Career highlights and awards
- 4× All-Star (1978, 1979, 1982, 1983); 2× World Series champion (1977, 1978); AL Cy Young Award (1978); 5× Gold Glove Award (1982–1986); Roberto Clemente Award (1984); 2× AL wins leader (1978, 1985); 2× AL ERA leader (1978, 1979); New York Yankees No. 49 retired; Monument Park honoree;

= Ron Guidry =

American baseball player and coach (born 1950)

Ronald Ames Guidry (/ˈɡɪdri/; born August 28, 1950), nicknamed "Louisiana Lightning" and "Gator", is an American former professional baseball pitcher who played 14 seasons in Major League Baseball (MLB) for the New York Yankees. Guidry was also the pitching coach of the Yankees from 2006 to 2007.

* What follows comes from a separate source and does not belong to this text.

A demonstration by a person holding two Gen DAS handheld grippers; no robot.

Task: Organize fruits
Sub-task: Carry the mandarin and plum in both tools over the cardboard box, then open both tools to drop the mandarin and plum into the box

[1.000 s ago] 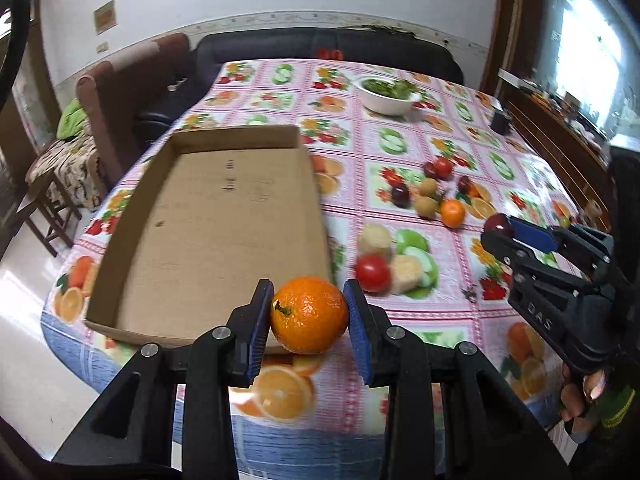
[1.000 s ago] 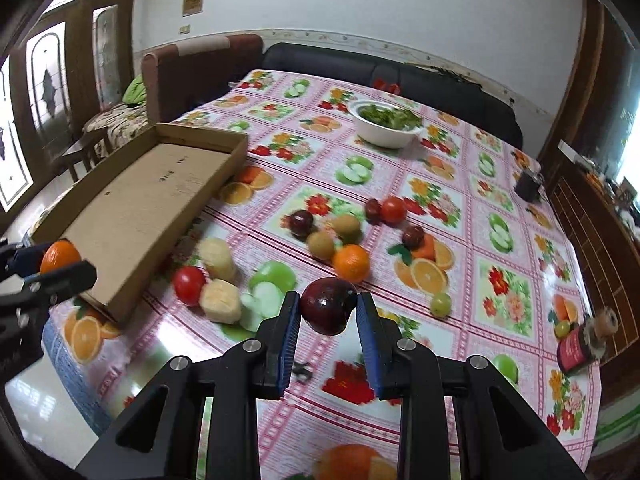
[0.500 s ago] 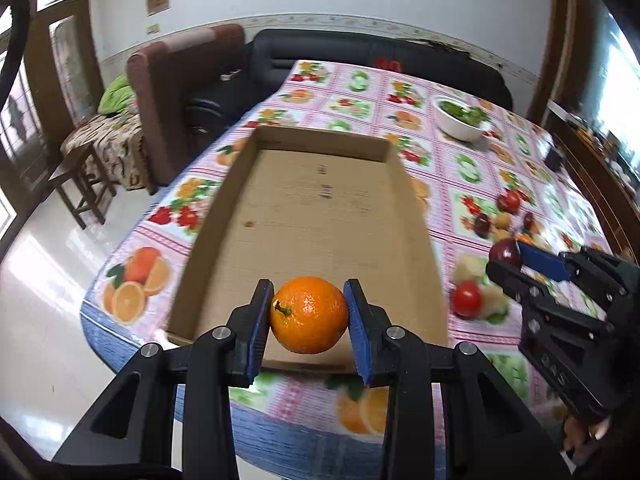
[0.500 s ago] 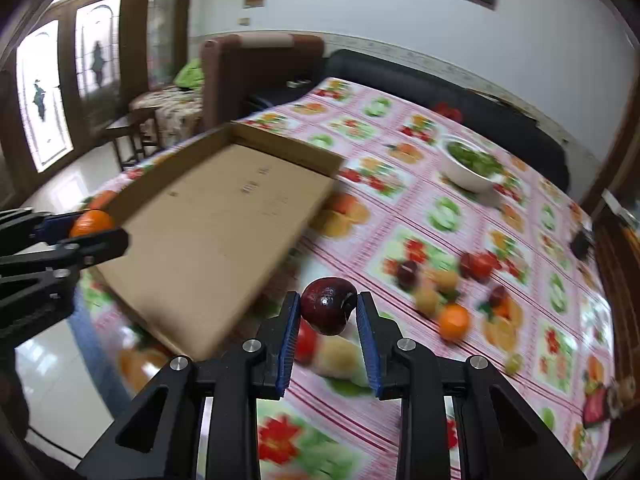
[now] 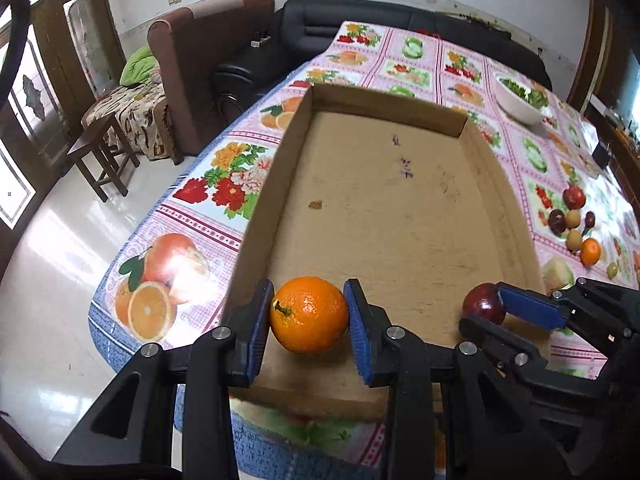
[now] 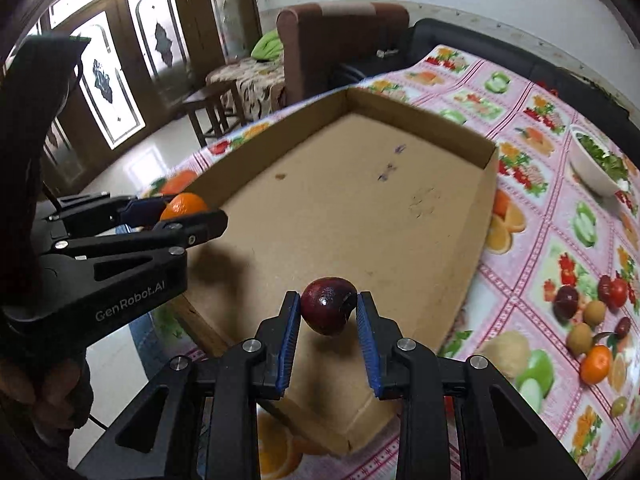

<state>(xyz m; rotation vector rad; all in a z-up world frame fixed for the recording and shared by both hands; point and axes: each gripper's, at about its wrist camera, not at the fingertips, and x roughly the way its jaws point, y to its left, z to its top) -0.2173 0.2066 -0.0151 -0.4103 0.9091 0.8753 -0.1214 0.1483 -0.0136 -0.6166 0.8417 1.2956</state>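
Both grippers carry fruit over the cardboard box.
Left gripper fingers clamp an orange at lower centre; right gripper fingers clamp a dark red apple.

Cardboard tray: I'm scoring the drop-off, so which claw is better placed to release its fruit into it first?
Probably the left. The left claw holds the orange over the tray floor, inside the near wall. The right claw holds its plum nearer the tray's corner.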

Guidry's major league career began in 1975. He was a member of World Series-winning Yankees teams in 1977 and 1978, both over the Los Angeles Dodgers. He won the American League Cy Young Award in 1978, winning 25 games and losing only 3. He also won five Gold Glove Awards and appeared in four All-Star games. Guidry served as captain of the Yankees beginning in 1986; he retired from baseball in 1989. In 2003, the Yankees retired Guidry's uniform number (49) and dedicated a plaque to him in Monument Park.

==Early life==
Guidry was born on August 28, 1950, in Lafayette, Louisiana, to Roland and Mary Grace Guidry. Guidry is of Cajun heritage.

==College career==
Guidry attended and pitched for the University of Southwestern Louisiana. He was a combined 12-5 with a 2.03 earned run average (ERA) and 137 strikeouts as a two-year letterman with the Ragin' Cajuns baseball team in 1969 and 1970.

==Professional career==
===Draft and minor leagues===
The New York Yankees of Major League Baseball (MLB) selected Guidry in the third round, with the 67th overall pick, in the 1971 MLB draft.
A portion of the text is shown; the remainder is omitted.